A incerteza existe porque as definições sobre como a não-cumulatividade será operacionalizada virão por meio de Lei Complementar. “Em que pese tenha sido propagada a ideia de que o texto aprovado garantirá uma não cumulatividade plena, não é possível assegurar sua implementação. Isso porque o texto utiliza uma redação semelhante àquela que já constava na Constituição, e delega para a lei complementar a definição de quais bens, direitos e serviços adquiridos serão considerados de uso e consumo pessoal”, avaliam os advogados Sávio Hubaide e Júlia Swerts, associados do Freitas Ferraz Advogados.

A reforma tributária prevê que os impostos serão não-cumulativos e que o contribuinte pode compensar o imposto devido “com o montante cobrado sobre todas as operações nas quais seja adquirente de bem, material ou imaterial, inclusive direito, ou serviço, excetuadas exclusivamente as consideradas de uso ou consumo pessoal, nos termos da lei complementar, e as hipóteses previstas nesta Constituição”. Ou seja, ainda caberá a definição do que é bem de uso ou consumo pessoal.

Outro ponto que pode prejudicar a não-cumulatividade plena, consideram Hubaide e Swerts, é que o imposto seletivo (IS) que será cobrado sobre produtos nocivos ao meio ambiente ou à saúde integrará as bases de cálculo do imposto sobre bens e serviços (IBS) e da contribuição sobre bens e serviços (CBS).
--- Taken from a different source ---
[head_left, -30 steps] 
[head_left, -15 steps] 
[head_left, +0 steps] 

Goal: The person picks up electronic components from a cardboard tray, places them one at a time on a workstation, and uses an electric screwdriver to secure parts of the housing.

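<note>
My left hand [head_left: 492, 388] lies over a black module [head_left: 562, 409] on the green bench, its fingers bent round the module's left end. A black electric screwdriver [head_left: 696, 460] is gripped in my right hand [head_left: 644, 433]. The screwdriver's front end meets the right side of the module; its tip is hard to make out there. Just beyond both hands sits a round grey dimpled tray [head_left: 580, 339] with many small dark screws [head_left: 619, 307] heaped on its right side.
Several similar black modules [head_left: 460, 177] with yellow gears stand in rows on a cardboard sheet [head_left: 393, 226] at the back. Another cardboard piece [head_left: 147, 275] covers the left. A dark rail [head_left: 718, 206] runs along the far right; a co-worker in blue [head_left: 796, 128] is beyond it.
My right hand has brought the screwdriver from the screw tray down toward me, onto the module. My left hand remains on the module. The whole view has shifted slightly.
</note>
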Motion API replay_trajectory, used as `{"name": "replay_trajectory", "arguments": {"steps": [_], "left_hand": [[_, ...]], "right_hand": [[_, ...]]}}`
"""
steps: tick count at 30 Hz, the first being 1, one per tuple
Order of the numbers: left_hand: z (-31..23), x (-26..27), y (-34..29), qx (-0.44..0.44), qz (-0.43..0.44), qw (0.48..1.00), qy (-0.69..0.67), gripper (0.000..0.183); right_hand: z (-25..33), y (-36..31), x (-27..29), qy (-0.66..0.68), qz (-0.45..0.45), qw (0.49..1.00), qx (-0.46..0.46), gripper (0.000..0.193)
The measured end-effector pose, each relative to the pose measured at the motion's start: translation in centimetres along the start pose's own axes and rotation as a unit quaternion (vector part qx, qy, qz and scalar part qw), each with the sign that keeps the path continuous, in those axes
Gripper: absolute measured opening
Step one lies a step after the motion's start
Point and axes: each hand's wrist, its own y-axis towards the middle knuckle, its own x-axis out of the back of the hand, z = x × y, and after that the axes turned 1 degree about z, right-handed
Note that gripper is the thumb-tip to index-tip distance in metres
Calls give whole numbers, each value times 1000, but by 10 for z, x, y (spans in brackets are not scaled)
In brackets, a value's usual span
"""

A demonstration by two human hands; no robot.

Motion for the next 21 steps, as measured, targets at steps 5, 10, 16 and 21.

Um dos aspectos que atualmente pesam contra a não cumulatividade são as inclusões de tributos nas bases de cálculo uns dos outros – situação que também ocorreria com a inclusão do IS na base do IBS e da CBS.

Por outro lado, e embora ainda não haja a Lei Complementar, Michel Siqueira Batista e Caio Persici, associados do Vieira Rezende Advogados, esperam uma grande melhora no problema da não-cumulatividade: “De todo modo, a simples redução da quantidade de tributos tende a reduzir os efeitos da não cumulatividade, notadamente a cobrança de um tributo sobre o outro.” E, lembram, também haverá devolução de parte do tributo cobrado relativamente a alguns produtos e faixas da população (cashback), o que seria também uma forma de eliminar a cumulatividade.
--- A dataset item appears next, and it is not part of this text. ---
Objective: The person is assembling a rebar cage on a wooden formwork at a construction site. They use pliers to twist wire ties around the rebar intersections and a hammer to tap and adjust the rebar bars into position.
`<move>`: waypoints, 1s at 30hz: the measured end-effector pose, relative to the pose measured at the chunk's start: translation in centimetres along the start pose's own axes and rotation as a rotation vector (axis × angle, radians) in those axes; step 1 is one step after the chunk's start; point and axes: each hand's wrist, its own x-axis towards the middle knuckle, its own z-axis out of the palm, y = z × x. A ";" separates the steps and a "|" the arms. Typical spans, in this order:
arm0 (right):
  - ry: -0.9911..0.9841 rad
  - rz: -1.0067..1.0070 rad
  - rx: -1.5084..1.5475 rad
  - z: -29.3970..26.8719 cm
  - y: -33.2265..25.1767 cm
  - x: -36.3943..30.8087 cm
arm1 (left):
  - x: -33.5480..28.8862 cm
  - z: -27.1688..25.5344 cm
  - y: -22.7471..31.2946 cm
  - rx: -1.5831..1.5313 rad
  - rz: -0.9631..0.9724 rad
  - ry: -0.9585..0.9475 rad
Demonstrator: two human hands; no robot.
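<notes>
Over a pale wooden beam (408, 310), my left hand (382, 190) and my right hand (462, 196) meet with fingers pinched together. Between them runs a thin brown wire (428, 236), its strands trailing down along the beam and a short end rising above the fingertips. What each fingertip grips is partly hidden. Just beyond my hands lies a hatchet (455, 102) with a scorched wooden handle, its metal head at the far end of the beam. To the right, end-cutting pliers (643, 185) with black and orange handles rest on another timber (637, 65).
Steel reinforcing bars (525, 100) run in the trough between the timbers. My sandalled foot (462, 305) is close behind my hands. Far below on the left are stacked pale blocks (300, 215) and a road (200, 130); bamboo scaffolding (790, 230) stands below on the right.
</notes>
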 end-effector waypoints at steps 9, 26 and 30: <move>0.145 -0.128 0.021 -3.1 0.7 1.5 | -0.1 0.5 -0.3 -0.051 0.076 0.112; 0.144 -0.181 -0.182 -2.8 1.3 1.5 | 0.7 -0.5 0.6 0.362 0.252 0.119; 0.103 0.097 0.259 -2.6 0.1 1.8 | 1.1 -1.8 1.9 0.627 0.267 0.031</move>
Para Hubaide e Swerts, há ainda outras situações que podem jogar contra a não-cumulatividade plena, como o fato de que a lei complementar disporá sobre a forma e o prazo de ressarcimento dos créditos acumulados, e que poderão ser eleitas situações em que o aproveitamento do crédito será “condicionado à verificação do efetivo recolhimento do imposto incidente sobre a operação” – o contribuinte deverá fiscalizar seus fornecedores. E há, ainda, outro possível empecilho: a possibilidade de criação da contribuição sobre produtos primários e semielaborados (prevista no artigo 20 da PEC), que seria cumulativa e poderia incidir na base de cálculo dos demais tributos.

Na entrevista abaixo, Persici, Batista, Swerts e Hubaide explicam o conceito de não-cumulatividade e por que o nosso sistema atual não tem essa característica. Abordam, ainda, o que se espera da reforma.


– Um dos pontos da reforma tributária é a não-cumulatividade plena dos impostos. O que isso significa?

Júlia Swerts e Sávio Hubaide: O princípio ou técnica da não-cumulatividade possui o objetivo de evitar a incidência em cascata da tributação, permitindo que o imposto pago na etapa anterior seja descontado na etapa posterior. Para que o pagamento não seja duplicado, esse valor pago a mais torna-se um crédito tributário para as empresas.

A não cumulatividade plena trazida na reforma tributária prevê a incidência do tributo tão somente sobre o valor agregado à operação (daí o nome IVA – sigla para imposto sobre valor agregado), isto é, o contribuinte poderá se creditar dos tributos incidentes nas etapas anteriores da cadeia e em todas as aquisições de bens e serviços empregados na atividade.

Um dos objetivos da reforma é alargar, ao mesmo tempo, a base de incidência dos tributos e das operações geradoras de créditos para abarcar quaisquer bens, materiais ou imateriais, serviços e direitos.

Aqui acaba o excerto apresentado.